Rudolf Pannwitz (Crossen, 27 maggio 1881 – Astano, 23 marzo 1969) è stato uno scrittore e filosofo tedesco.
I suoi ambiti di interesse spaziarono sulla filosofia, l'arte, la letteratura. Le sue opere di ampio respiro, delle quali è delineato il piano generale nell'autobiografica Grundriß einer Geschichte meiner Kultur 1886 bis 1906 (1921), miravano al rinnovamento dell'umanità, che basato sulla cooperazione tra le arti e le scienze, coinvolgeva la riaffermazione della comune eredità filosofica e mitica, nell'ottica di un riavvicinamento umano alla natura e allo spirito cosmico.
Tale concezione, fortemente influenzata dalla posizione di Nietzsche e fortemente ostile al nichilismo, trovò concreta elaborazione negli scritti teoretici Die Krisis der europäischen Kultur (1917), Kosmos Atheos (1926), Die Freiheit des Menschen (1926), Nietzsche und die Verwandlung des Menschen (1940), Der Nihilismus und die werdende Welt (1951), e Beiträge zu einer europäischen Kultur (1954).
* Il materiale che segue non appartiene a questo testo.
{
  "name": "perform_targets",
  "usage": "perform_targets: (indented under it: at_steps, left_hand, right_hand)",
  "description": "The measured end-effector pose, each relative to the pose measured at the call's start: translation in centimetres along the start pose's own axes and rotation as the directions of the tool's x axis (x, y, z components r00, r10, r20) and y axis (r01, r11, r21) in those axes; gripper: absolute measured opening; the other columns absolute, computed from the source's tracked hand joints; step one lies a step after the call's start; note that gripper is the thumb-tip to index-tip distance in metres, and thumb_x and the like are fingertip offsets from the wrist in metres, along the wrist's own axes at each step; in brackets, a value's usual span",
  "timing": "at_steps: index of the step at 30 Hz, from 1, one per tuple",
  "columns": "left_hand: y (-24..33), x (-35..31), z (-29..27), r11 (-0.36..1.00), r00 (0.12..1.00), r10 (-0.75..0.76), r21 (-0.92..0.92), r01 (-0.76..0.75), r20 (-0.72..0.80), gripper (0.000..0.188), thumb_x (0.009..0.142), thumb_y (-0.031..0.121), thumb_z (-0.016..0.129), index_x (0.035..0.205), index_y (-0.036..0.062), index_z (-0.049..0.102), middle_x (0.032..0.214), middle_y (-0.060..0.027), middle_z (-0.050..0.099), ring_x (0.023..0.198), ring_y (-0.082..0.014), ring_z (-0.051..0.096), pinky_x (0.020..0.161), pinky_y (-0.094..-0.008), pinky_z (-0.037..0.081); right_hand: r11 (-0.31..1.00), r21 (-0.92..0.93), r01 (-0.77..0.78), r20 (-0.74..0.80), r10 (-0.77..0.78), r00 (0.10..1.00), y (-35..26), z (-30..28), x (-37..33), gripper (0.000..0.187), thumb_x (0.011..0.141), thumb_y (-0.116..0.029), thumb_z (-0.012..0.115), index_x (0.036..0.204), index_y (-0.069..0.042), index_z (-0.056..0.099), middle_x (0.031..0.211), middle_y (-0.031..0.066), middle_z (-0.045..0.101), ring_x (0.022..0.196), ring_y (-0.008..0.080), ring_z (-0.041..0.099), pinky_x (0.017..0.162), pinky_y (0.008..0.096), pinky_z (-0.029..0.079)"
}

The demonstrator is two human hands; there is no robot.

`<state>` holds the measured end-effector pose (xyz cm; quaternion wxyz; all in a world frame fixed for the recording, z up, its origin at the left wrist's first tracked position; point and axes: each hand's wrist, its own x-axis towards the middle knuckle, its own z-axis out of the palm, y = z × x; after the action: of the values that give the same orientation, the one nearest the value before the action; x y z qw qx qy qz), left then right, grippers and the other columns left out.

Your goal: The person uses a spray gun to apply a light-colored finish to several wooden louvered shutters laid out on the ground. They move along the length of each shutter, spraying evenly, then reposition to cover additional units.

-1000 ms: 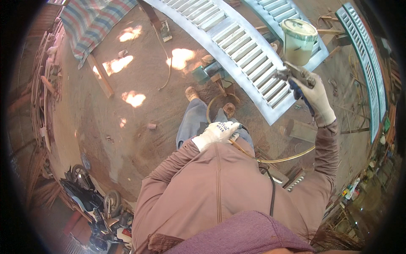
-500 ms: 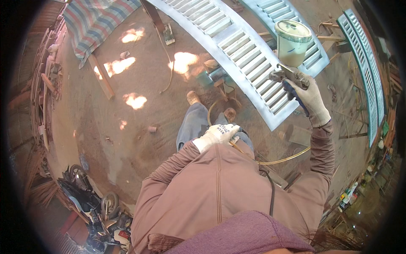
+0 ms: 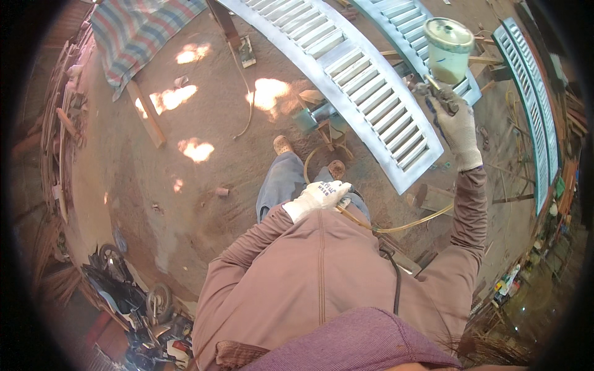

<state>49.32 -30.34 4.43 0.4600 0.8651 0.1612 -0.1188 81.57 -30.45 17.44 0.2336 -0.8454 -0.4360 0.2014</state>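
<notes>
My right hand, in a pale knit glove with dark grip, is raised at the right and closed round a spray gun. A translucent paint cup with a stained lid sits on top of the gun. Just left of it, a louvred shutter panel in whitish-blue slants across the upper middle; the gun is beyond its right edge. My left hand, in a white glove, is at my waist, closed on a yellow air hose. Its fingertips are partly hidden.
More louvred panels stand behind and at the far right. A striped tarp hangs at upper left above a wooden plank. A motorbike is at lower left. Hoses and timber lie on the dirt floor.
My right hand has moved right with the spray gun and cup, off the near panel's edge. My left hand stays at the waist.
</notes>
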Motion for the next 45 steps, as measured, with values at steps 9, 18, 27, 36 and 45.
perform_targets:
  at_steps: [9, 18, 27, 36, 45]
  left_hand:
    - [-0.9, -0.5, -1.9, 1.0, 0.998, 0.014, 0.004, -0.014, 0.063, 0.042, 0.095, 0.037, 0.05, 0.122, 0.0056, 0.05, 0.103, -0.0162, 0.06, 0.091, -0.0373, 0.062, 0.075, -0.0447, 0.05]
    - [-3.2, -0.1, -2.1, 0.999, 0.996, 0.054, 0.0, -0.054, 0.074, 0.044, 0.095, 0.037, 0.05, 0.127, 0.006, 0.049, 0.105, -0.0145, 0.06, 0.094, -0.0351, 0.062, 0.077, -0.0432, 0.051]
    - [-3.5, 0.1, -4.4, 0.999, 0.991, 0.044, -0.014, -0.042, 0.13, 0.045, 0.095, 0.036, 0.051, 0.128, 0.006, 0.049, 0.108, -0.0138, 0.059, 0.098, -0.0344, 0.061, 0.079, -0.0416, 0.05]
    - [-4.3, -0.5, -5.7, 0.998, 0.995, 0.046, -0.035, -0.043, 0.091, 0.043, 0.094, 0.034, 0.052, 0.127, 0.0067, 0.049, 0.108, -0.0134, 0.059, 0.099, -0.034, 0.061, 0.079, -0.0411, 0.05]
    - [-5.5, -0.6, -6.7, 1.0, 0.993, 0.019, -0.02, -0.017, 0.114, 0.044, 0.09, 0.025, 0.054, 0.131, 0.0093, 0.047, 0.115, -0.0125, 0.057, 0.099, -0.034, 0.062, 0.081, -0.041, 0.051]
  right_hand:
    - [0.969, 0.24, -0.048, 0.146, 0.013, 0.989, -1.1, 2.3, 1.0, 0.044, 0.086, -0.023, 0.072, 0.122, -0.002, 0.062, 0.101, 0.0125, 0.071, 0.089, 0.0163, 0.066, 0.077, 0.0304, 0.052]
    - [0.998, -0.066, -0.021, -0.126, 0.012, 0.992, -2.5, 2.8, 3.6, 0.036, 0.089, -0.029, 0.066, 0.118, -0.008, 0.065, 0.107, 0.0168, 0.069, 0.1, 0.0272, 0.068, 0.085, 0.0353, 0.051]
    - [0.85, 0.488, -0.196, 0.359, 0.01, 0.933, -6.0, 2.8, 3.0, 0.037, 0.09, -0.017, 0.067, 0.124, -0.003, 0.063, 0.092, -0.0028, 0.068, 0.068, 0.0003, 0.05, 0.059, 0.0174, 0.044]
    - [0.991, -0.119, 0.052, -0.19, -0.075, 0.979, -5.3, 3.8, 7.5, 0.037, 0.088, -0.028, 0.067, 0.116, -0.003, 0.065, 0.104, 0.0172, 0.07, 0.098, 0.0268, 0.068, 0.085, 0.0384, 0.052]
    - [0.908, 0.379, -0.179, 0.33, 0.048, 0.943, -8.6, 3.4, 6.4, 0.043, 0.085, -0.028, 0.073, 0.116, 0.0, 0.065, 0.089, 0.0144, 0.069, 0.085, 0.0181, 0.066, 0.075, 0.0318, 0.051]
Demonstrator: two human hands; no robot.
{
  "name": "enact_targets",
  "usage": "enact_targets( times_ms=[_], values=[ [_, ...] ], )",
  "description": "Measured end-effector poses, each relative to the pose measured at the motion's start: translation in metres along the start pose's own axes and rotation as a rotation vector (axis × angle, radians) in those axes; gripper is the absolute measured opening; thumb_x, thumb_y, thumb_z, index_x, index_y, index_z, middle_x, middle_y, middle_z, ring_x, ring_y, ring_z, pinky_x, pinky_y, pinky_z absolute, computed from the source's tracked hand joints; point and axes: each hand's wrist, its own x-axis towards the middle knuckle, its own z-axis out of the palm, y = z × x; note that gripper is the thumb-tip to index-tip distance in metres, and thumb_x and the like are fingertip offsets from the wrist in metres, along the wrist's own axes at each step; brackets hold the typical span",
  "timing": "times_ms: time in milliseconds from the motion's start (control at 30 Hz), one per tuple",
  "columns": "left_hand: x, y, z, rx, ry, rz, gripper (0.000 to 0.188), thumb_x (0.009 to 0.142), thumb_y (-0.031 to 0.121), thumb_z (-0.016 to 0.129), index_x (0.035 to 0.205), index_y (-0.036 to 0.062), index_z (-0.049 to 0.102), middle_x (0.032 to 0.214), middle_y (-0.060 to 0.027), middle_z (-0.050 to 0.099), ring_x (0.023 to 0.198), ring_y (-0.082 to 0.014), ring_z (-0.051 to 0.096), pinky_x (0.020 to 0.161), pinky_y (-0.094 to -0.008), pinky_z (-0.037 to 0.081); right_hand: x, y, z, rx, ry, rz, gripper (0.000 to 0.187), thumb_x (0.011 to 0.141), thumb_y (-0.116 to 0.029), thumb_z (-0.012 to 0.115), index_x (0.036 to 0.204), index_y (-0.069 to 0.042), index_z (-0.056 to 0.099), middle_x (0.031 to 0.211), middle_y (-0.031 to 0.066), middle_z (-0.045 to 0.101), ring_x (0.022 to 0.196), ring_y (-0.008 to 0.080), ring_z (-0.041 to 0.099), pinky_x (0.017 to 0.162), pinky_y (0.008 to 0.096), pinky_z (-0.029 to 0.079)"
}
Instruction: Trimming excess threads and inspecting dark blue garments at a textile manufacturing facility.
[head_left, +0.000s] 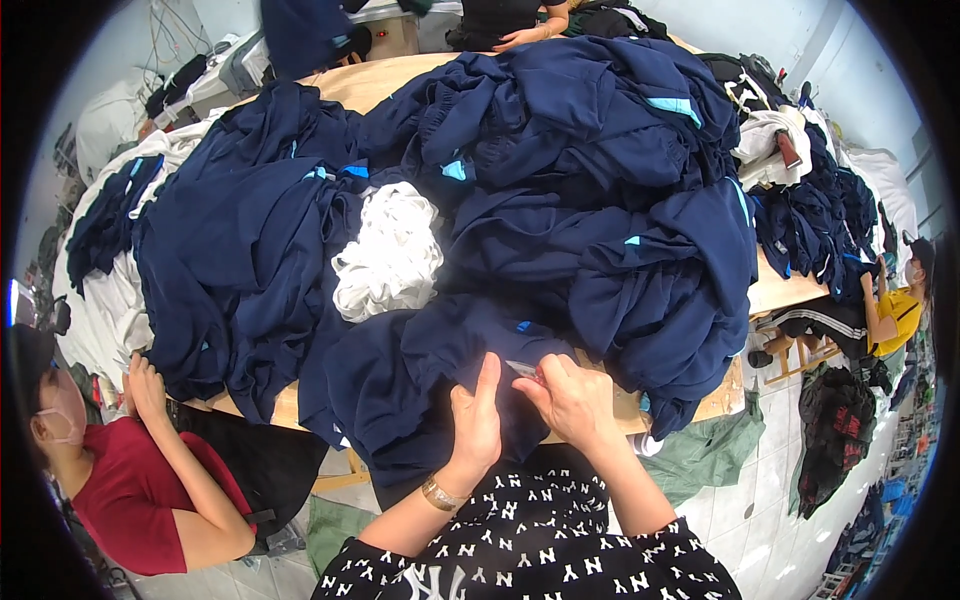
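Right in front of me lies a dark navy garment (400, 375), bunched over the near edge of the table. My left hand (475, 418) is closed on its cloth, thumb up; most of its fingers are hidden. Close beside it, my right hand (572, 400) is closed around small thread snips (523, 369). A pale pointed blade and a bit of red show between thumb and fingers; the rest is covered. The blade points toward my left thumb, just above the cloth.
Big heaps of navy garments (600, 130) cover the wooden table (285, 408), with a white bundle of strips (390, 255) between them. A person in red (150, 490) sits at my left, one in yellow (893, 318) farther right. A green sheet (705, 455) lies on the floor.
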Motion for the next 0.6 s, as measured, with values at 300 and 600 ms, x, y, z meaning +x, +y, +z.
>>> enact_targets(
  times_ms=[300,600],
  values=[
    [0.001,0.000,-0.063,0.000,0.137,0.120,0.018,0.087,0.014,0.061,0.100,0.0033,0.053,0.107,-0.0088,0.060,0.098,-0.0165,0.057,0.089,-0.0313,0.046,-0.010,0.020,0.006,0.620,0.130,0.390,0.027,0.094,-0.024,0.051,0.080,-0.002,0.044,0.058,0.0014,0.043,0.052,0.0092,0.039,0.049,0.0244,0.035],
    [-0.011,0.075,-0.169,1.651,0.027,-0.124,0.048,0.074,0.039,0.073,0.061,-0.0045,0.059,0.058,-0.0189,0.060,0.057,-0.0232,0.064,0.055,-0.0366,0.047,-0.046,0.036,0.057,0.324,0.123,0.441,0.027,0.081,-0.013,0.068,0.083,-0.003,0.043,0.061,0.0085,0.048,0.052,0.0209,0.051,0.050,0.0327,0.041]
  ],
)
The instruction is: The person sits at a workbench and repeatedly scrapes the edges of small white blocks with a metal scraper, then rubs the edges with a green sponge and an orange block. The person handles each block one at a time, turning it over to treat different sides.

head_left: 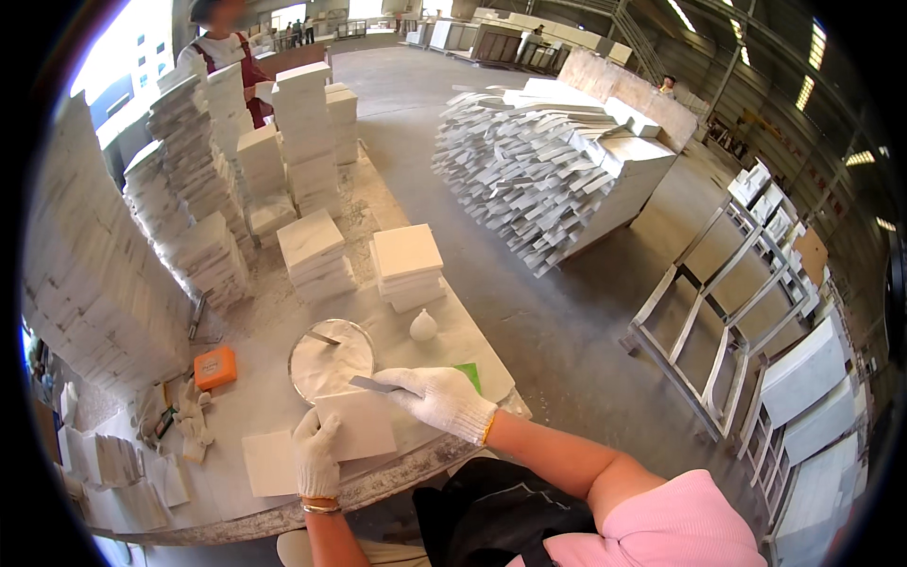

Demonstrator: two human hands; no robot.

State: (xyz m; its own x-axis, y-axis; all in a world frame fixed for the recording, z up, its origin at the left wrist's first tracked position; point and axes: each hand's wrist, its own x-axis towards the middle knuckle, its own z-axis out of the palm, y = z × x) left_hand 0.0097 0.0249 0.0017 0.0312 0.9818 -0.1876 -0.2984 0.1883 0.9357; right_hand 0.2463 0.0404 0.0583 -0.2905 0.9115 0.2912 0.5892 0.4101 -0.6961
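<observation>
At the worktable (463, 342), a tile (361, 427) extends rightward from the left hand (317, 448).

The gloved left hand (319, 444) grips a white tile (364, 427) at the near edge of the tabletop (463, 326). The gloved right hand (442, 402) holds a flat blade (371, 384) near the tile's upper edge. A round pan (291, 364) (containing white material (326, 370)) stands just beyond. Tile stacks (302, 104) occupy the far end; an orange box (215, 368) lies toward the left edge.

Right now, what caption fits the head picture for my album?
Left hand holds a white tile, right hand a flat blade, near a bowl.
</observation>
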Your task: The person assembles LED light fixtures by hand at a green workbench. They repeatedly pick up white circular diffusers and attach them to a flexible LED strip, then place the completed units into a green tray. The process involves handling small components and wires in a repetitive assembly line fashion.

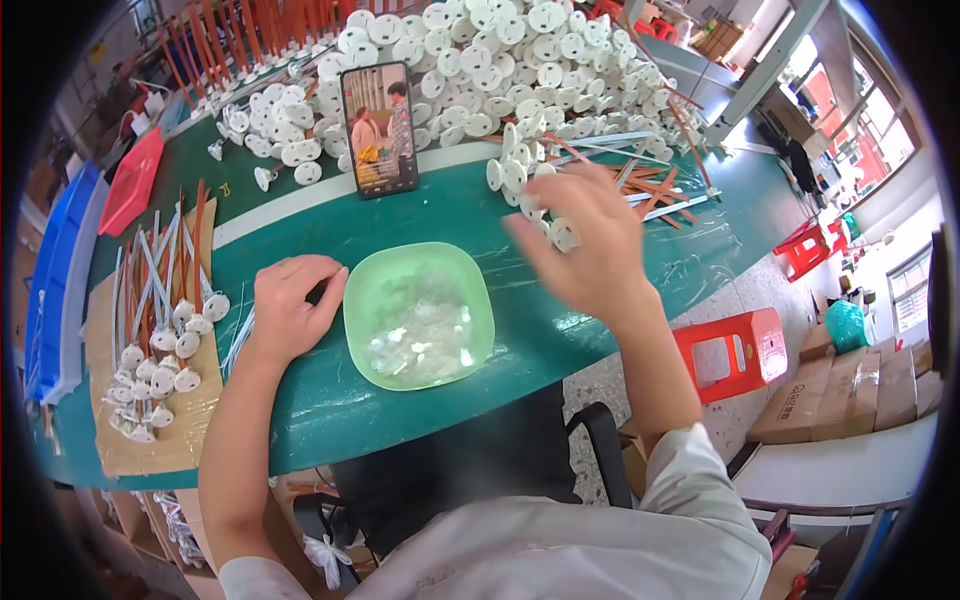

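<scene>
My left hand (292,302) rests on the green table, loosely closed, beside a light green square bowl (358,345). The thumb is close to the curled fingers, and nothing shows between them. In the bowl lie small clear and white bits (425,350), too small to name. My right hand (592,245) is raised over the table to the right of the bowl, thumb and fingers apart, with nothing seen in it. Just behind it is a small group of white round-headed pieces (515,175), partly hidden by the fingers.
A phone (381,130) stands upright behind the bowl, its screen lit. White discs (480,60) form a large heap at the back. Brown and silvery strips (665,190) lie at right. Cardboard (180,455) at left bears more strips and discs. A red stool (735,350) stands at lower right.
</scene>
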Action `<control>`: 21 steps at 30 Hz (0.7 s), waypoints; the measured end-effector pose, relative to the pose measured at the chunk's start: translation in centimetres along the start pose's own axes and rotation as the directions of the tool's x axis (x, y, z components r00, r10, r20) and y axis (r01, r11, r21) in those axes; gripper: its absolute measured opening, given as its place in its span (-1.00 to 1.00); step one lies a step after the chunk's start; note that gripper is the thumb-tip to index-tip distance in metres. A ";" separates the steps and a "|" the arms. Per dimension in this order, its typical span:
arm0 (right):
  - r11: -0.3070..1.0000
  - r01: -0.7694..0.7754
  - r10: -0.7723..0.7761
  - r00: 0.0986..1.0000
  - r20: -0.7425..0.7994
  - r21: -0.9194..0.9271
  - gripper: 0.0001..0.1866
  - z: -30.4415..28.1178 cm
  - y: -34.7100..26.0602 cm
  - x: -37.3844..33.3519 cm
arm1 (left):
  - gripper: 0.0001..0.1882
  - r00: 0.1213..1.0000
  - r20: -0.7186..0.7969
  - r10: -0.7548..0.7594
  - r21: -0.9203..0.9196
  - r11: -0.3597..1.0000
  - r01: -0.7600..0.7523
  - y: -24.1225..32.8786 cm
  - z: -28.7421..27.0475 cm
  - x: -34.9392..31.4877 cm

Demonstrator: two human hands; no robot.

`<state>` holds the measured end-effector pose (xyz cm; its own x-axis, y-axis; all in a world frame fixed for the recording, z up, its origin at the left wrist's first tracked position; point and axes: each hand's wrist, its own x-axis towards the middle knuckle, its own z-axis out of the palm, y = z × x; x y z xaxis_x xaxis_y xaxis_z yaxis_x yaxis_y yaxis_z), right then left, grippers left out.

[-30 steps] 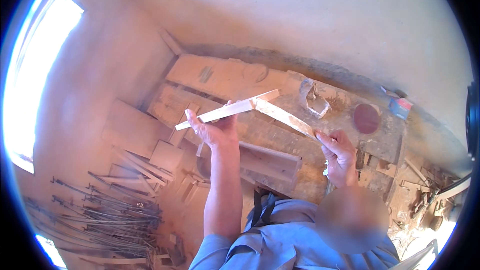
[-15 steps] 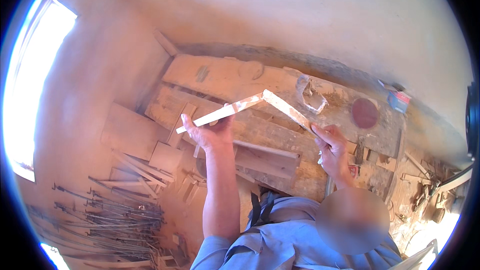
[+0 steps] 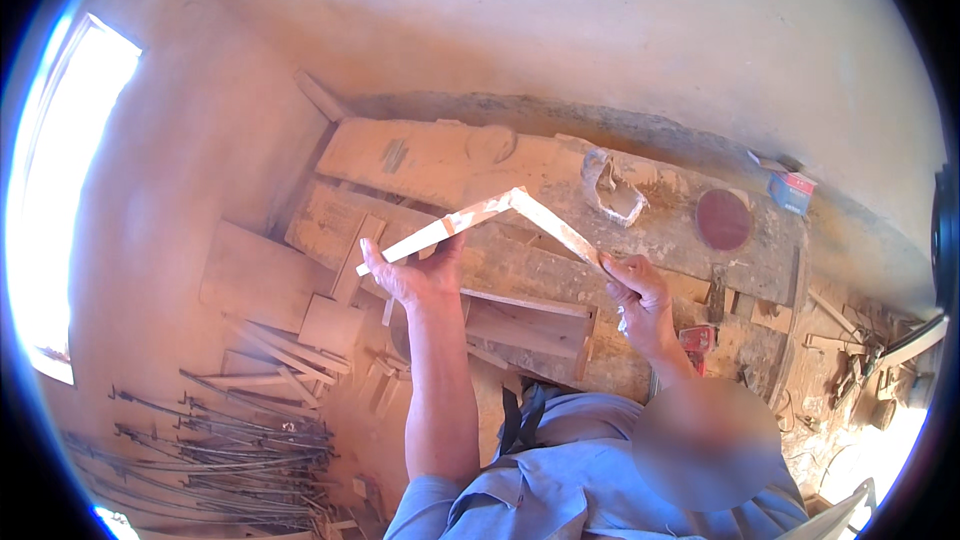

La sua poetica visionaria, che combinava lo stile rapsodico di Nietzsche e quello di Stefan George, che conosceva personalmente, trova la sua migliore espressione in Dionysische Tragödien (1913) e nella sua serie Mythen (9 Pts., 1919-21), un adattamento dei miti in chiave moderna comprendente Das Kind Aion, Der Elf, Das Lied vom Ehlen, Faustus und Helena, Der Gott, e Logos.
La sua produzione poetica, che include Urblick (1926) e Hymnen aus Widars Wiederkehr (1927), fu raccolta nel volume Wasser wird sich ballen (1963). Scrisse anche i poemi epici Prometheus (1902) e König Laurin (1956).
Assieme ad Otto zur Linde, che influenzò le sue prime opere, fu fondatore della rivista periodica Charon.
Pannwitz, che dal 1921 al 1948 visse sulla piccola isola adriatica di Koločep presso Ragusa e successivamente in Svizzera, non raggiunse mai posizioni di primaria rilevanza nel panorama culturale contemporaneo. Nel 1968 fu insignito del Premio Andreas Gryphius.